翌日王殿之上並無周焉人出現。於是果然有人議起雪晴然之事。所言不過她以什麽身份入藻玉宮。雖則雪親王遺願要求不立其女為正妃,但橫雲人曆來敬仰蓮花公主,是冬雪災,尚有無數人日夜隻在蓮花公主祠中祝禱,若果然隻許她為側室,怕傳出去民心不安。再者雪王府一脈凋零殆盡,隻剩孤女,不加撫恤未免不仁。更兼端木蕖珊身份低微,即便雪親王以罪臣之身死去,也輪不到她位居雪晴然之上。
在爭論中,甚至連蘇尚書也竭力讚成雪晴然為夏皇子正妃。自然他隻是單純希望藻玉宮盡快淪為徹底的冷宮罷了。
王殿上所議之事,通常總不過國計民生,政治得失。將後宮之事拿到殿上來公然議論,本是件滑稽事。然而這件事多多少少和社稷沾上了一些關係,更比賑災事宜有趣許多,皇帝又不曾開聲阻止,因此百官難免越說越起勁。甚至有人開始議論說雪晴然過於貌美,若做正室怕會生事端雲雲。

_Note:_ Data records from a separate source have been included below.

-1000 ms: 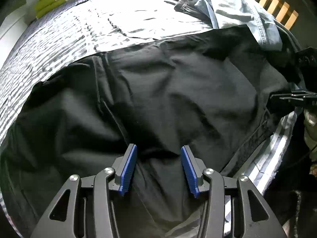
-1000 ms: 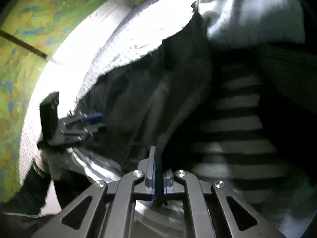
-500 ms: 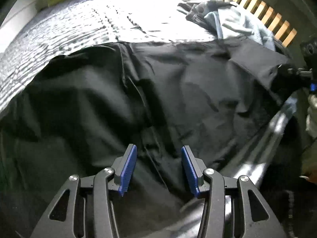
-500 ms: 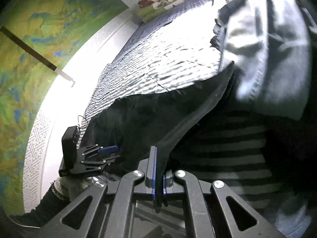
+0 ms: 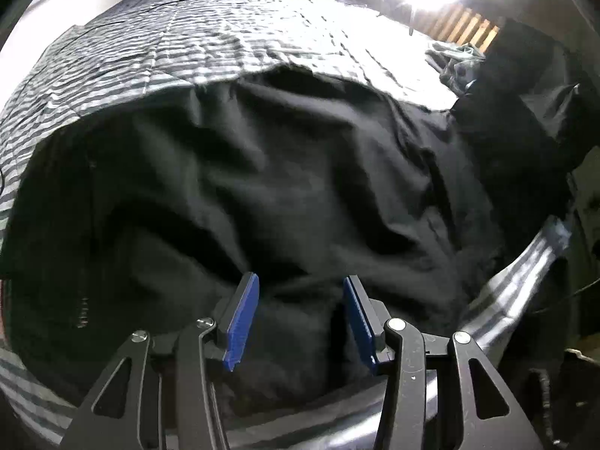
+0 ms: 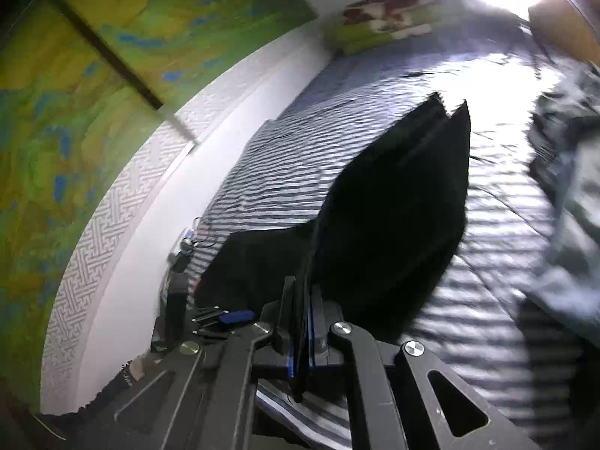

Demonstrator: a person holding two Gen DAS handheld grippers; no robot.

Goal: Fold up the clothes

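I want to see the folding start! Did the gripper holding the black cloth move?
Yes. The right gripper, shut on the black garment, has lifted its edge up and across the striped bedcover, toward the green pillow.

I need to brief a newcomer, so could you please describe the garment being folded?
Look at the bed with the striped sheet. The black garment sprawls over its near side, one edge pinched in the right gripper. Unlike the pale blue-grey clothes heaped farther back, it is plain black.

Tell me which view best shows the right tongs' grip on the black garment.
The right wrist view: the right tongs are shut on a lifted edge of the black garment. The left wrist view shows the garment spread over the striped bedding, not the grip.
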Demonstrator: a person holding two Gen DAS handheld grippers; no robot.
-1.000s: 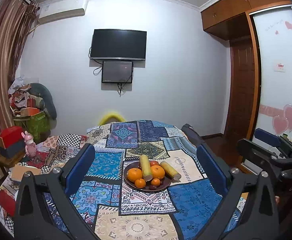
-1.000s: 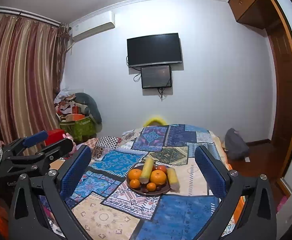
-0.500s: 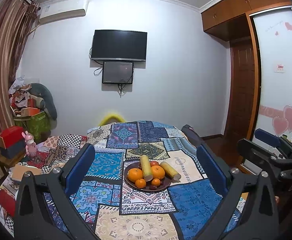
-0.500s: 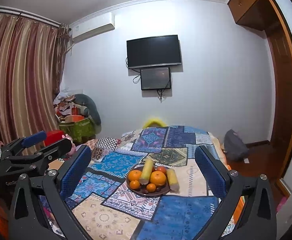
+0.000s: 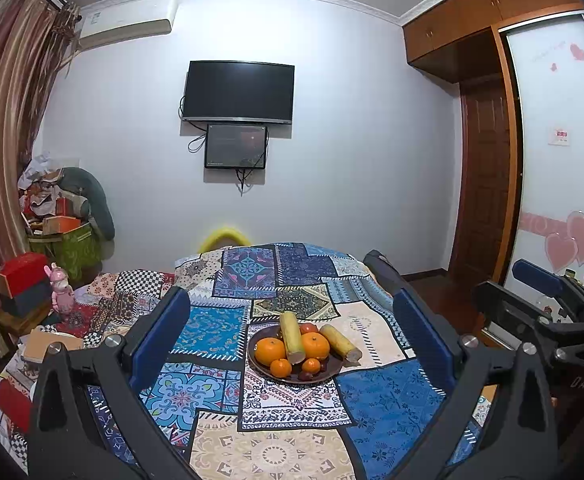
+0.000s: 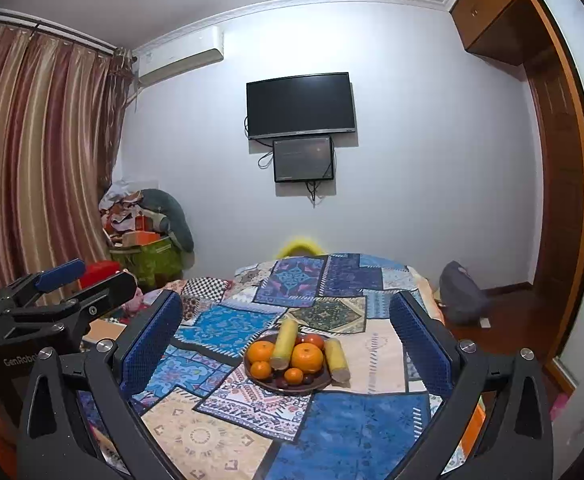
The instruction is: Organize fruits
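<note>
A dark brown plate [image 5: 333, 370] sits mid-table on a patchwork cloth [image 5: 292, 400]. It holds several oranges [image 5: 270, 351], two yellow corn cobs [image 5: 292, 337], a red fruit and dark small fruits. The same plate [image 6: 319, 382] with oranges [image 6: 307, 357] and cobs [image 6: 285, 343] shows in the right wrist view. My left gripper [image 5: 292, 332] is open and empty, held above the table short of the plate. My right gripper [image 6: 286, 332] is open and empty, likewise short of the plate. Each gripper shows at the other view's edge.
A TV [image 5: 238, 92] hangs on the far wall. Clutter and boxes [image 5: 60, 232] pile at the left by the curtain. A wooden door [image 5: 485, 184] and a wardrobe stand at the right. A dark bag [image 6: 459, 292] lies on the floor by the table.
Both views have shifted very slightly; the plate and fruit have not moved. Both grippers remain open.
</note>
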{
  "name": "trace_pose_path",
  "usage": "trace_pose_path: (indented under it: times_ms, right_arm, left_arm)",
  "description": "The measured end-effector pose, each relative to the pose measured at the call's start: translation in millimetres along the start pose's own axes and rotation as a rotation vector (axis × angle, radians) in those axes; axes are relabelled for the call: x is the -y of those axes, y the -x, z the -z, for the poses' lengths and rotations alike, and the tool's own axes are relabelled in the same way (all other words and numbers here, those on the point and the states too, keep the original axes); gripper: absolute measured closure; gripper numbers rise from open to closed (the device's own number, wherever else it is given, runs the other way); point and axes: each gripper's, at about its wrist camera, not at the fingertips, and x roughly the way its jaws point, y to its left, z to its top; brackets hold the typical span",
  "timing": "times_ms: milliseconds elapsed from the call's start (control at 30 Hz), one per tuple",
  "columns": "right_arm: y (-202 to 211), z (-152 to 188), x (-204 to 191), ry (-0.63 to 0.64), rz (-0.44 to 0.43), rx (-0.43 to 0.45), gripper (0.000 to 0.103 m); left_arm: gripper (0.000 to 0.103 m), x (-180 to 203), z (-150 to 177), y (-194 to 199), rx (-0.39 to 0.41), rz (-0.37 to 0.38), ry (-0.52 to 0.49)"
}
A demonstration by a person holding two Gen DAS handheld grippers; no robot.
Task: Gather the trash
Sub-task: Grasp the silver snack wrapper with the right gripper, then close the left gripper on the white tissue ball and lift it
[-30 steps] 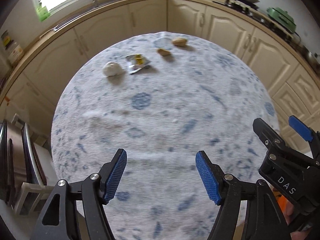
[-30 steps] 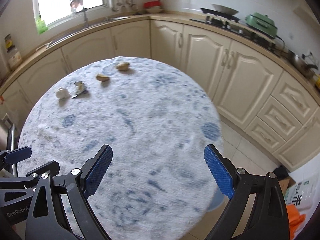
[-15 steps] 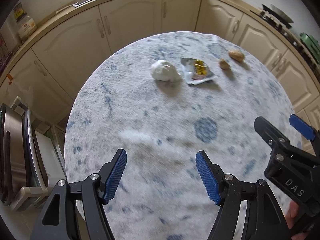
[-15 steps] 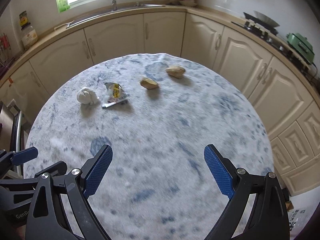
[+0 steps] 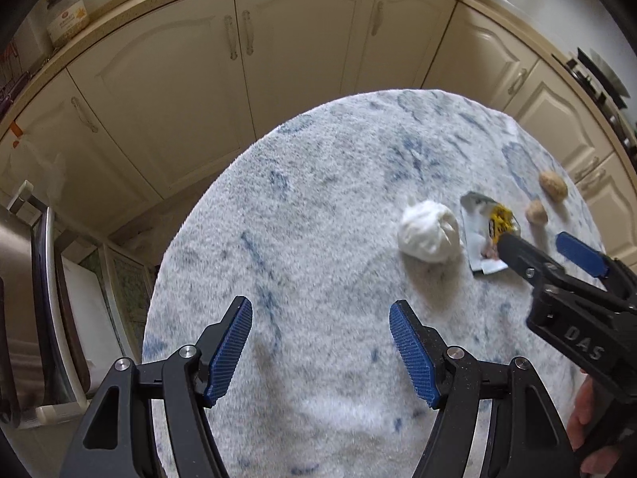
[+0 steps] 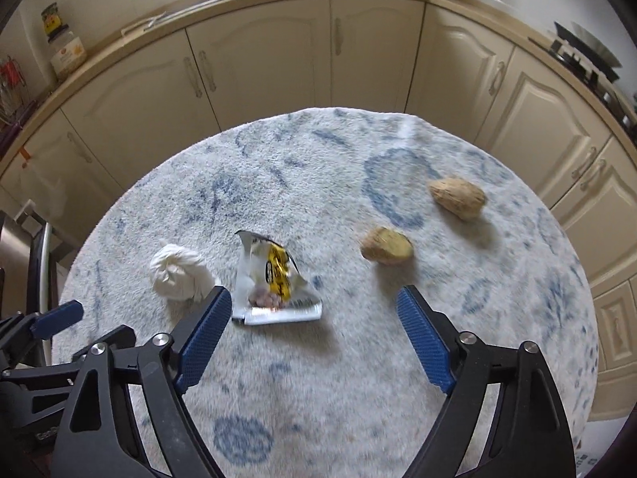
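Right gripper [image 6: 314, 334] over the round table [image 6: 398, 418], jaws closing, nothing pinched; torn snack wrapper [image 6: 274, 283] just ahead, beside its left finger. Crumpled white tissue [image 6: 179, 275] left of the wrapper, two brown lumps [image 6: 386, 245] right. Left gripper [image 5: 320, 348] open, empty, above bare cloth.

Both tongs have neared the wrapper [image 6: 274, 279]; right tongs [image 6: 314, 334] closing.
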Motion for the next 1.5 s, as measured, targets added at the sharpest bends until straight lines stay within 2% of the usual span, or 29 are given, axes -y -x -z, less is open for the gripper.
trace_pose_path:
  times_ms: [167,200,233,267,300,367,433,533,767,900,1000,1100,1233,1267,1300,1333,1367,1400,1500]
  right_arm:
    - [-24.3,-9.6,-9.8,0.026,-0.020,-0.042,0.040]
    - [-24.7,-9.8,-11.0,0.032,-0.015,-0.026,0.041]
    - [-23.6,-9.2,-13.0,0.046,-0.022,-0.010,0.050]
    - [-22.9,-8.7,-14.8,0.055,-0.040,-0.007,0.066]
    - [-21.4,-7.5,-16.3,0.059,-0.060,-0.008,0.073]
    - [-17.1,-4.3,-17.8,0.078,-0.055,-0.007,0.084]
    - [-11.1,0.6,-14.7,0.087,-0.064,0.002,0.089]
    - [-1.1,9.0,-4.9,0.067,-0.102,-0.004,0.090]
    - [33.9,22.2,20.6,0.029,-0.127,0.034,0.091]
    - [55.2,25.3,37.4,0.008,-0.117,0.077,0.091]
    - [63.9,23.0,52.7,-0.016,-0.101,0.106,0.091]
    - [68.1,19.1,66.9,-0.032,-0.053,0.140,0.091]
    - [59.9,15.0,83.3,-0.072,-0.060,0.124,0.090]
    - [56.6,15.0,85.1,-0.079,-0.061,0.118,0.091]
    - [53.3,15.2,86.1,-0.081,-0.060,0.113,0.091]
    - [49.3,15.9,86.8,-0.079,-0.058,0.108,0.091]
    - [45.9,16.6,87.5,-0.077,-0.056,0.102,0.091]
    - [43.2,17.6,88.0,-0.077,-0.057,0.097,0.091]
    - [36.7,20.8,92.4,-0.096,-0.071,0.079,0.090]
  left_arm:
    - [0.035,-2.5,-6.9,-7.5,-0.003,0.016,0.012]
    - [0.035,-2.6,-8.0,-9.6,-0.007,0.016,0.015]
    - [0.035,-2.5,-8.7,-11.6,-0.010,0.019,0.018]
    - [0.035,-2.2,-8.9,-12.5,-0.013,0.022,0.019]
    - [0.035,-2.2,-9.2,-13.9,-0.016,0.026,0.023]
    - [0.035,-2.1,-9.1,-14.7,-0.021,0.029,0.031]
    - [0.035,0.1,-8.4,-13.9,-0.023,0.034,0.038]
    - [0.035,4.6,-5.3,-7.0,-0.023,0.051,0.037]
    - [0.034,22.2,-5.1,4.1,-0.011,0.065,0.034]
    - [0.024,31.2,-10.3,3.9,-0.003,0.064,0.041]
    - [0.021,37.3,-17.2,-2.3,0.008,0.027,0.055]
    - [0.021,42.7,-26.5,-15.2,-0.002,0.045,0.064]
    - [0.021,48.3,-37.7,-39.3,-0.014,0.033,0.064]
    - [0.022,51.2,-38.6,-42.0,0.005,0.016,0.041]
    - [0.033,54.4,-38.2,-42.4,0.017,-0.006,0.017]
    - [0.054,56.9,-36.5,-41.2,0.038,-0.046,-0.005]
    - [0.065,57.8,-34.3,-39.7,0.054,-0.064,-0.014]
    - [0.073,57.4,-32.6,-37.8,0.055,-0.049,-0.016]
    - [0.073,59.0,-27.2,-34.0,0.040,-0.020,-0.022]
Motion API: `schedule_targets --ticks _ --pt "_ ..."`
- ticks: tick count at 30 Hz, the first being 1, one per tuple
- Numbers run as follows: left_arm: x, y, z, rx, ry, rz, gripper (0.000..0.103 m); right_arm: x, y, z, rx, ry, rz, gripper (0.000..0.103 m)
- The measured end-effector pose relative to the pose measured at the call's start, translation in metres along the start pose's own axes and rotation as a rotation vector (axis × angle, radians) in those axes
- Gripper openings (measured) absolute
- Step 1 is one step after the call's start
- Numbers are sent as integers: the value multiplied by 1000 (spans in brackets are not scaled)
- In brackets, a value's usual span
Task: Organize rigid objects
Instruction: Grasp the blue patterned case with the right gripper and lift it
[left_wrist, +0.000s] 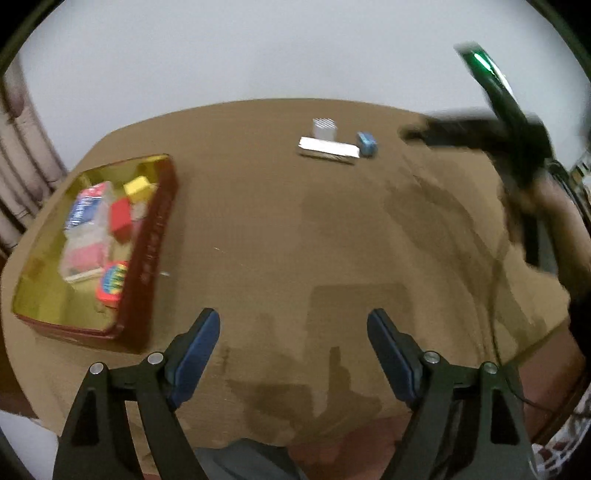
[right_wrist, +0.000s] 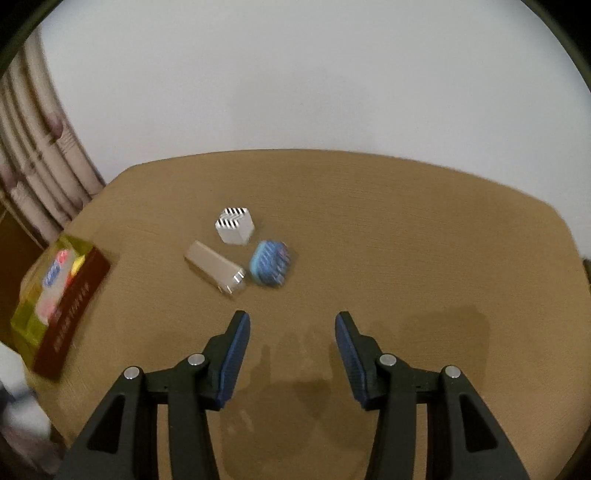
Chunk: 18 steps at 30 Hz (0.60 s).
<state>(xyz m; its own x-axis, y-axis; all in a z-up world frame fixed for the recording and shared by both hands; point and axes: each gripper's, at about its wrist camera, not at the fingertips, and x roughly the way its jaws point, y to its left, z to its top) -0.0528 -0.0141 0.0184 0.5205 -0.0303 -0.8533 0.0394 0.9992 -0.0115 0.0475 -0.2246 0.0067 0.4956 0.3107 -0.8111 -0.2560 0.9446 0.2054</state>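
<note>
A dark red tin (left_wrist: 147, 251) with a gold inside sits at the table's left and holds several small boxes and blocks, red (left_wrist: 121, 218), yellow (left_wrist: 138, 188) and others. It also shows in the right wrist view (right_wrist: 74, 306). Three loose things lie mid-table: a white cube with black stripes (right_wrist: 235, 226), a long silver box (right_wrist: 216, 271) and a small blue box (right_wrist: 269, 263). They show far off in the left wrist view, the long box (left_wrist: 328, 150) in front. My left gripper (left_wrist: 293, 332) is open and empty above bare table. My right gripper (right_wrist: 292, 328) is open and empty, just short of the blue box.
The brown wooden table (right_wrist: 406, 240) stands against a pale wall. Curtains (right_wrist: 40, 155) hang at the left. The right gripper's body (left_wrist: 509, 125) shows blurred at the upper right of the left wrist view.
</note>
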Motion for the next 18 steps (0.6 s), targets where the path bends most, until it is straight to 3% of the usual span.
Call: schedule_targets --ticks 5,17,18 --pt "7 2 0 -8 0 -14 79 31 23 23 17 25 -17 49" --pt "23 25 -6 -98 54 -42 79 95 23 48 75 137 -91 49" --pt "23 26 -7 -102 55 -43 79 98 22 47 76 148 -96 41"
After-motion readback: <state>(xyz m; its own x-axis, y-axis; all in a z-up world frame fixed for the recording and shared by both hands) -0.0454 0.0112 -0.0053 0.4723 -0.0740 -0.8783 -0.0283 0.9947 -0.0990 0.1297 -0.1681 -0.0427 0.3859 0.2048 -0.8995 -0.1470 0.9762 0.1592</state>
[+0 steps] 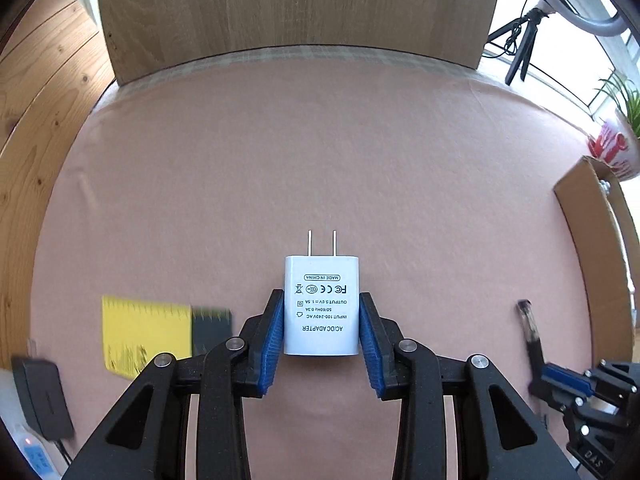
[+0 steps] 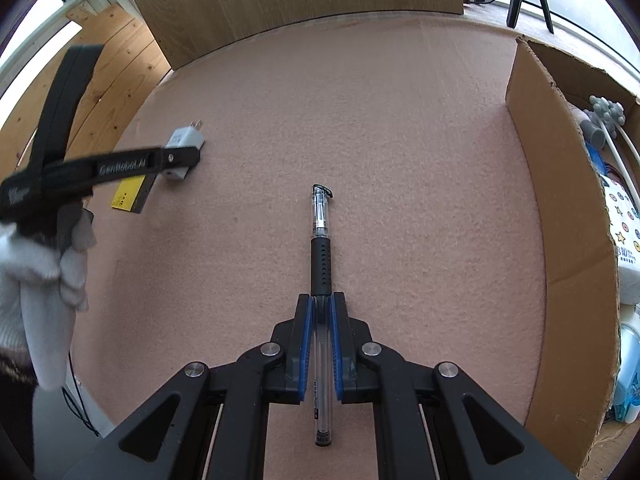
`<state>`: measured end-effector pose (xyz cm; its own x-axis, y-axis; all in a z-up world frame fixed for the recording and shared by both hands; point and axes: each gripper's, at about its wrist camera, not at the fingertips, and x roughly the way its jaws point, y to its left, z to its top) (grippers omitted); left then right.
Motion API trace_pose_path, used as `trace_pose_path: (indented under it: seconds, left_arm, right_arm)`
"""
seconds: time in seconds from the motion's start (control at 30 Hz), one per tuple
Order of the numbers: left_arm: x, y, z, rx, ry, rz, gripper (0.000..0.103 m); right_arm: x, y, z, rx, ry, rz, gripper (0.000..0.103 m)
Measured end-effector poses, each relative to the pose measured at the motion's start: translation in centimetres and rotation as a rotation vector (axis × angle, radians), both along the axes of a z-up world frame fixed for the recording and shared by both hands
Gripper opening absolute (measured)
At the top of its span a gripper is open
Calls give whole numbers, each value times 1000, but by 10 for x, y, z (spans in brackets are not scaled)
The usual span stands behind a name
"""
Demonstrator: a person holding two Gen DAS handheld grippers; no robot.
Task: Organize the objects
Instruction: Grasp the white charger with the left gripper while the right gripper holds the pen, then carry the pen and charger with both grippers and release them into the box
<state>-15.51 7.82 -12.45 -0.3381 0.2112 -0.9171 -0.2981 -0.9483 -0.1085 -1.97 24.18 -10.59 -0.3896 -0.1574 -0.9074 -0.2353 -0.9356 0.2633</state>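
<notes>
Two grips on: your left gripper clamps boxy white AC adapter, right gripper pinches clear-barrelled pen over fuzzy pink felt mat.

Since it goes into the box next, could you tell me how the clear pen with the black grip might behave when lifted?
The clear plastic pen with a black rubber grip looks rigid and light. The right gripper clamps its smooth barrel behind the grip, so it may slip or pivot. Being round, it could roll on the pink felt mat if dropped.

Home room: pine-panelled wall, potted plant, ring light.
</notes>
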Motion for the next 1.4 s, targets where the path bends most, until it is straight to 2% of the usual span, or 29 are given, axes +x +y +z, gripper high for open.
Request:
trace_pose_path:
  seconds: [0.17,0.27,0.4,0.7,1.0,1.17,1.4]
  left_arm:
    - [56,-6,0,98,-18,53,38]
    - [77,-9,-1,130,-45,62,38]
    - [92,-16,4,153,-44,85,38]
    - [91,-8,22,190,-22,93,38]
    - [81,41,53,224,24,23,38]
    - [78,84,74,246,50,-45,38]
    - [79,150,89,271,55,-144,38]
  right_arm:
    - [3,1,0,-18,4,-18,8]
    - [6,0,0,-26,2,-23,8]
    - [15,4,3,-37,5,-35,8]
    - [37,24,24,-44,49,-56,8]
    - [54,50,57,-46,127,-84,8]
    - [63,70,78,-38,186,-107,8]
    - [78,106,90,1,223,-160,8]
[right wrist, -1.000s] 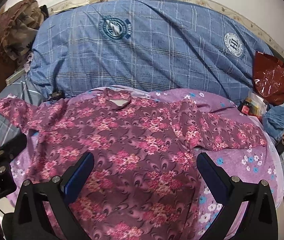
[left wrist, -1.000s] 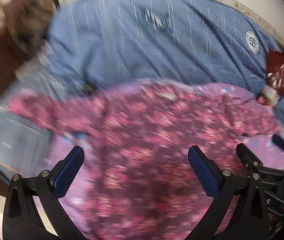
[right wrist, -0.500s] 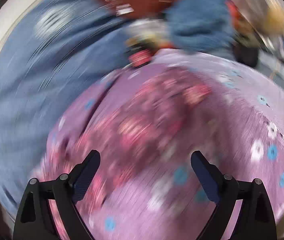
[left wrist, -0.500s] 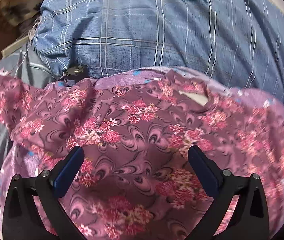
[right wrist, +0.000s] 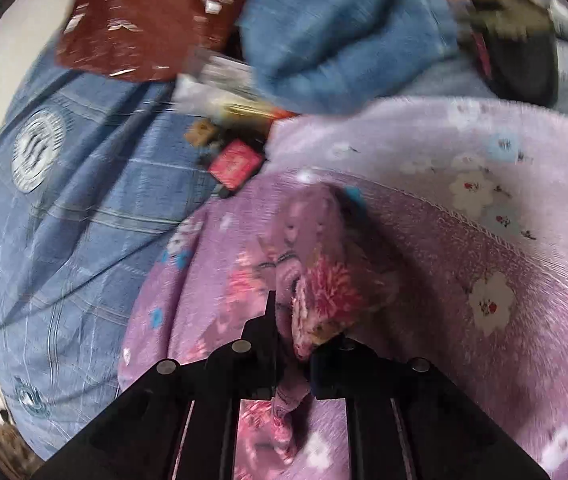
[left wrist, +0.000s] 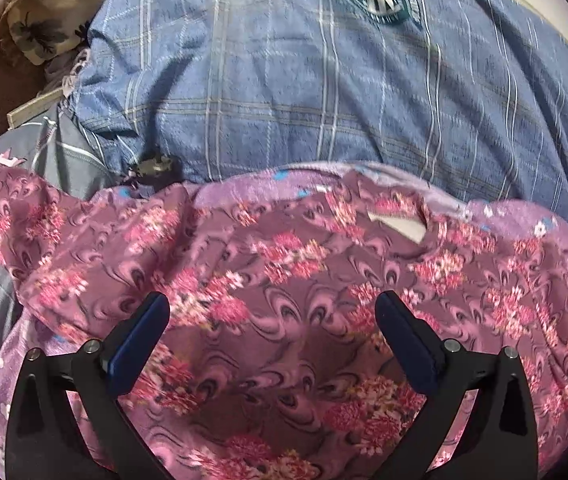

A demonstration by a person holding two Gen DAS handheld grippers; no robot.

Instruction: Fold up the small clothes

千霜終於忍不住道:“父皇,王城雪災嚴重,為何不先商議賑災之事,卻要在此家長裏短爭論不休?雪皇叔已死,與其將他女兒嫁到宮中,不如早些替他收殮入葬。他縱有千般錯處,也有無數血汗功勞,不應到現在還放在城上示眾。”
群臣頓時默然。這番話除卻千霜,無人能說。旁人縱然說得再委婉,恐怕也還是要觸犯聖怒。
殊不知,千霜說這話時,亦是臉色漸漸泛白。因他每說一句,身上痛楚就多加一分,那是他違逆了父命的證明。
皇帝說:“恃功而驕之輩,最令人不齒。雪晴然亦有此嫌,不宜居正位。端木氏女雖出身不高,但溫良嫻淑,對橫雲忠心無二,反而更好。”
千霜切齒道:“她的身份並不適合在雪晴然之上,既然忠心橫雲,兒臣倒有個兩全其美的辦法。”